Thursday, February 24, 2005
Seek advice from an octogenarian
That's the advice that was given me by a fortune cookie today. Go ahead and look it up. I didn't know what the word meant either when I first read it.
The sickness I'd been eluding for the last three months finally caught up with me this week. It started as a foreboding tickle in the back of my throat Sunday night, progressed into a cough and a menacing headache on Monday and Tuesday and emerged to take my voice from me yesterday. So I spent the day at home alone, which I originally thought might be enjoyable, but instead made me realize how much I do enjoy the company of others. Somewhere around 6 p.m. I thought it necessary to practice my "hello" in case someone were to call me on the phone. The sound of my voice left me a little disturbed, both because I hadn't heard an actual person's voice all day and because I didn't sound like myself at all. All this made me even more disturbed because one shouldn't very well be disturbed by a voice, much less his own. So I determined before going to bed that I would be well in the morning. I got up this morning and willed myself back into the office, much to the dismay of several co-workers fearful for their own health.

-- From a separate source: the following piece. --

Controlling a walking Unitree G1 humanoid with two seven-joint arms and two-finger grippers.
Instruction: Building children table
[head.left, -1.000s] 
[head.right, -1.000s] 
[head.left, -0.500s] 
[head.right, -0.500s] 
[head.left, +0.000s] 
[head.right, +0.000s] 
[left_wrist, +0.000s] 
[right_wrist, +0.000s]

It was worth it, if for nothing else to hear my co-worker Charlotte and her thicker-than-molasses accent. I've often commented to Rachel that I should make a talking bobblehead of this woman from the Deep South. In my head, whenever her wobbly head gets knocked she'll respond with one of her classic lines, which of course aren't meant by her to be funny but always succeed nonetheless. Today's best story involving Charlotte began with an obituary. Her stories usually always involve strange things like that.
The obit was a tad confusing because one date said the individual passed away on a Wednesday but later it said the funeral was held on that week's Tuesday. One of my co-worker's quipped that maybe the burial was actually what killed the person, and another remarked that perhaps a little too much preplanning went into the situation. These comments were amusing, but my weak lungs didn't start wheezing from laughing until Charlotte piped up with a look of wonder on her face.
"Ya know, one time I thot Alex Trebek had diiiied," which elicited a smile from me but silence and stares from everyone else. "Ya know, the man furm Jep-party? I went round and toad everyone that he was daid. Did it for weeks til someone tol me to turn on the tv, and thar he was, plain as day. I was shawked."
"What made you think he was dead," someone asked.
"Well, I dunno, but I sure thot he was daid," was Charlotte's only response as she turned around to go back to work.